The Writing Committee for the U.K. Age-Related Macular Degeneration EMR Users Group reported that, in a study of 92,976 injections in 12,951 eyes of 11,135 patients, results differed from those of previous clinical trials.
“The key findings are that in large populations, in real life, we can get close to stable vision with fewer visits and fewer injections than in the clinical trials. In real life, we are getting reasonable visual results with lower treatment burden,” Adnan Tufail, MD, FRCOphth, the corresponding author, said in an interview with Ocular Surgery News. “For clinicians looking to see how good their outcomes are, the benchmark is not ANCHOR/MARINA but actually real-life outcomes in a large number of centers.”
The study also showed that visual acuity state is an important outcome, in addition to visual acuity gain, Tufail said.
“If you treat a patient with 20/20 vision, you’re not going to gain any vision but you’re going to keep them at 20/20, which is far better for a patient than starting at 20/200 and going up to 20/120. That gets lost in the clinical trial literature and in the way people describe things, which is driven to date by looking at visual acuity change from baseline,” he said.
The study was published in Ophthalmology.
Study design and results
Investigators used electronic medical records to collect up to 5 years of data from 14 treatment centers in the United Kingdom. The centers used Lucentis (ranibizumab, Genentech) to treat neovascular AMD using a loading phase of three monthly injections and an as-needed re-treatment regimen.
Researchers recorded patient age, ETDRS visual acuity and injection episodes.
Primary outcome measures were baseline visual acuity, change in visual acuity, number of treatments and visits, and baseline characteristics affecting visual acuity change.
Mean age at first treatment was 79.1 years.
The percentage of patients who avoided moderate vision loss was 90% at 1 year, 84% at 2 years and 82% at 3 years.
Mean visual acuity for eyes followed for at least 3 years from a baseline of 55 letters was 57 letters at 1 year, 56 letters at 2 years and 53 letters at 3 years.
The proportion of eyes with visual acuity of 20/40 or better was 16% at baseline, 30% at 1 year and 2 years, and 29% at 3 years.
At 1 year, 17.4% of patients gained 15 letters of vision; at 2 years, that proportion was 18%. About 10% more patients in the ANCHOR, MARINA and CATT trials gained 15 letters at 1 year, the authors said.
The median number of treatments for eyes followed for at least 3 years was five at 1 year and four in year 2 and year 3. The ANCHOR and MARINA trials involved 12 injections over 1 year and 24 injections over 2 years.

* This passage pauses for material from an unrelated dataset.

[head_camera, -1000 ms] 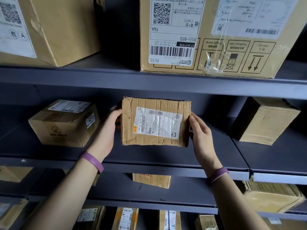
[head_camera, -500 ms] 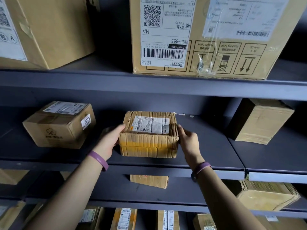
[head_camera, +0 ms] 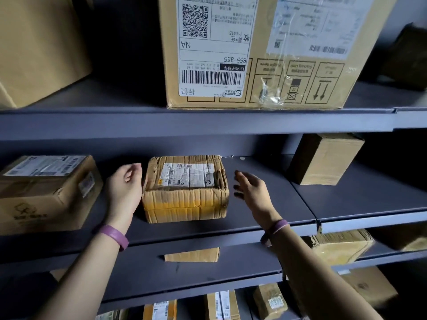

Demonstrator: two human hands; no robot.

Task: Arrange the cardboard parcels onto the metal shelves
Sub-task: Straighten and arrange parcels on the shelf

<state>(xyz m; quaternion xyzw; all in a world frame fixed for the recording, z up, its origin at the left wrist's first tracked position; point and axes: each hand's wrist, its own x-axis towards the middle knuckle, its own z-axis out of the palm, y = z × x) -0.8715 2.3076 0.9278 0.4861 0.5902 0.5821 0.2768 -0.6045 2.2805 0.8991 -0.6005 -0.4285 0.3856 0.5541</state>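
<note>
On the middle metal shelf (head_camera: pixel 286 199) the crumpled parcel (head_camera: pixel 186 188) lies flat with its label facing up, between a squarer parcel (head_camera: pixel 46 192) on the left and a plain brown parcel (head_camera: pixel 323 160) well apart on the right. The left hand (head_camera: pixel 126 183) is just beside the parcel's left side, fingers loosely curled and holding nothing; whether it touches the cardboard I cannot tell. The right hand (head_camera: pixel 250 188) is clear of the right side, fingers spread and relaxed, empty and a little blurred. This looks like the letting-go part of the placement. To finish it well, check that the parcel rests squarely on the shelf and sits back from the front lip. If it needs squaring up, nudge it with flat fingers rather than a pinch, since the cardboard looks soft and wrinkled at the corners. Both hands should draw straight back toward the body, clear of the neighbouring parcel and of the shelf above, which carries a large box (head_camera: pixel 265 54).
</note>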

The median number of outpatient visits was 9.2. at 1 year and 8.2 at 2 years and 3 years. There was an inverse relationship between baseline visual acuity and mean vision gain at 3 months, “which is not just a ceiling effect in patients with very good vision,” Tufail said. Older age was associated with lower presenting visual acuity.
Author observations
Data from phase 4 pivotal trials are somewhat limited in reflecting real-life practice because they are based on a limited population with selection bias, Tufail said. EMR data enable researchers to study real results in actual patients.
“What we can effectively do is potentially collect the outcomes of every patient who has an EMR record,” Tufail said. “That’s huge — a complete game-changer in the way you look at how drugs work in real life. You don’t capture a small proportion. You basically capture everyone.”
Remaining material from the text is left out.